La scelta di fare una rivista online è stata pensata e deliberata. Nasce come risposta alla solitudine e alla desocializzazione imposta dal contesto pandemico, mesi in cui la comunicazione in rete subisce una portentosa accelerazione e gli scambi diventano emotivi, confusi, a tratti superficiali. Machina nasce come reazione a quel caos, cercando di dare ordine agli scambi comunicativi, stimolando riflessioni ponderate e non semplici pour parler, confronti critici e non cicaleccio. Sin dalla sua nascita Machina è organizzata per sezioni, ciascuna con il proprio tema da indagare: antirazzismo e genere; trasformazione del lavoro e dell’economia; città e questione urbana; ricerca scientifica; filosofia; inchieste, arte, letteratura e così via. Ciascuna sezione, gestita da curatori e curatrici con comprovata esperienza del tema trattato, ha una sua autonomia programmatica e produce testi di approfondimento e d’analisi.
Oltre alle pubblicazioni quotidiane c’è da considerare, poi, che la rivista ha delle specifiche adunanze fisiche – come quella che si terrà all’interno del programma di Kritik – in cui curatori e curatrici, lettori e lettrici si confrontano sullo sviluppo progettuale, sulle linee di ricerca di intraprendere. Machina funziona come un assemblaggio macchinico: una composizione dinamica di elementi eterogenei che rifuggono l’identità e, ciononostante, funzionano insieme, soggettivamente, socialmente, in cooperazione tra loro.

Organizzate anche un altro festival in cui ogni edizione è dedicata a un decennio diverso. Perché questa scelta?

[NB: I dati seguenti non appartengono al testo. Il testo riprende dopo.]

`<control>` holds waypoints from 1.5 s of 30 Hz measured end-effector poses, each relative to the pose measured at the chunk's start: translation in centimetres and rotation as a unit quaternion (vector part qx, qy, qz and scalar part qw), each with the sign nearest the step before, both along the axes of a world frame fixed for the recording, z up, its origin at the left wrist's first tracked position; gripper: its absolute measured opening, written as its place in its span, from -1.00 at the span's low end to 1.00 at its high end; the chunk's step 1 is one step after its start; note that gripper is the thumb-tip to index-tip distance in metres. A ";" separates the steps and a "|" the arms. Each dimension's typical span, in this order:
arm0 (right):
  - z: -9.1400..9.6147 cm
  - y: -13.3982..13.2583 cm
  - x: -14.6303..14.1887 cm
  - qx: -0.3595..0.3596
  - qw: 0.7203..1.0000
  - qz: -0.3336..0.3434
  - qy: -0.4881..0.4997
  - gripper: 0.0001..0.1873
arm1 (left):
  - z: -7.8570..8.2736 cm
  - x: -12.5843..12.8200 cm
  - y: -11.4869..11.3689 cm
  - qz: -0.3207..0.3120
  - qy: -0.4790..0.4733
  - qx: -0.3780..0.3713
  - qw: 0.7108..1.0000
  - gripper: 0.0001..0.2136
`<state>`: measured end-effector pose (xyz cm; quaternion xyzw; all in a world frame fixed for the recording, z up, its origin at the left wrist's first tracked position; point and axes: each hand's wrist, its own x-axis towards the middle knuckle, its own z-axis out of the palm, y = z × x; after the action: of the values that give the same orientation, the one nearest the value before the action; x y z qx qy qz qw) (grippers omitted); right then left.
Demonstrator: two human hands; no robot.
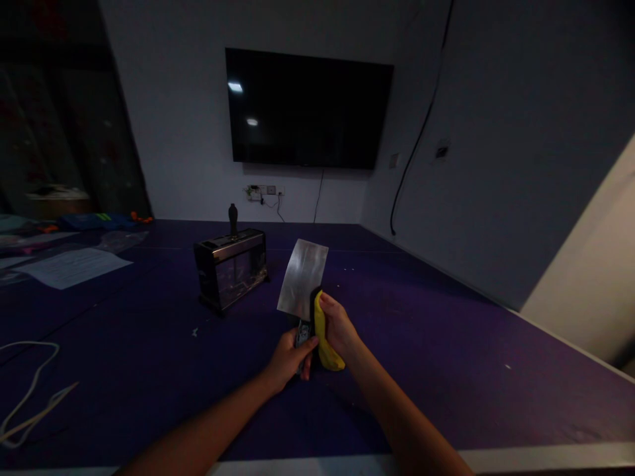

L’idea è di rileggere criticamente i decenni che ci hanno portato all’oggi, un riattraversamento dei “quaranta ingloriosi” – gli anni Ottanta e Novanta e i due decenni del XXI secolo – per forgiare delle chiavi di lettura utili a comprendere il presente. Nella sua storia, infatti, la casa editrice si è occupata molto degli anni Sessanta e degli anni Settanta, anni di spiccata conflittualità sociale e politica, analizzandone i connotati politici, culturali, esistenziali. Crediamo che un siffatto lavoro debba essere fatto anche per i decenni successivi. In questo modo si può dare respiro a quanto accade oggi in termini sociali, politici, geopolitici, letterari, artistici: dando respiro, e quindi profondità, all’oggi senza cedere alle visioni di chi vede un presente senza storia e senza futuro.
Abbiamo iniziato analizzando gli anni ’80: più di 50 articoli pubblicati su Machina – che hanno restituito un quadro complessivo del decennio sotto vari punti di vista – hanno informato il Festival che si è tenuto a metà giugno. Da settembre è partita sulla rivista la ricerca relativa agli anni ’90 che si concluderà con un Festival che si terrà nei primi mesi del 2024.

Qual è il principale ostacolo che una casa editrice come la vostra deve affrontare e perché avremo sempre più bisogno di editori come DeriveApprodi?

Sicuramente la particolare conformazione del mercato editoriale – che ha delle specificità importanti che lo rendono differente dai mercati degli altri settori – è una questione che interessa la quotidianità della casa editrice. Negli anni, poi, notiamo che il sostegno alla cultura e all’editoria – che sono molto più di un semplice settore economico – va via via diminuendo.
Per quanto riguarda la seconda domanda, lasciamo rispondere direttamente i lettori e le lettrici.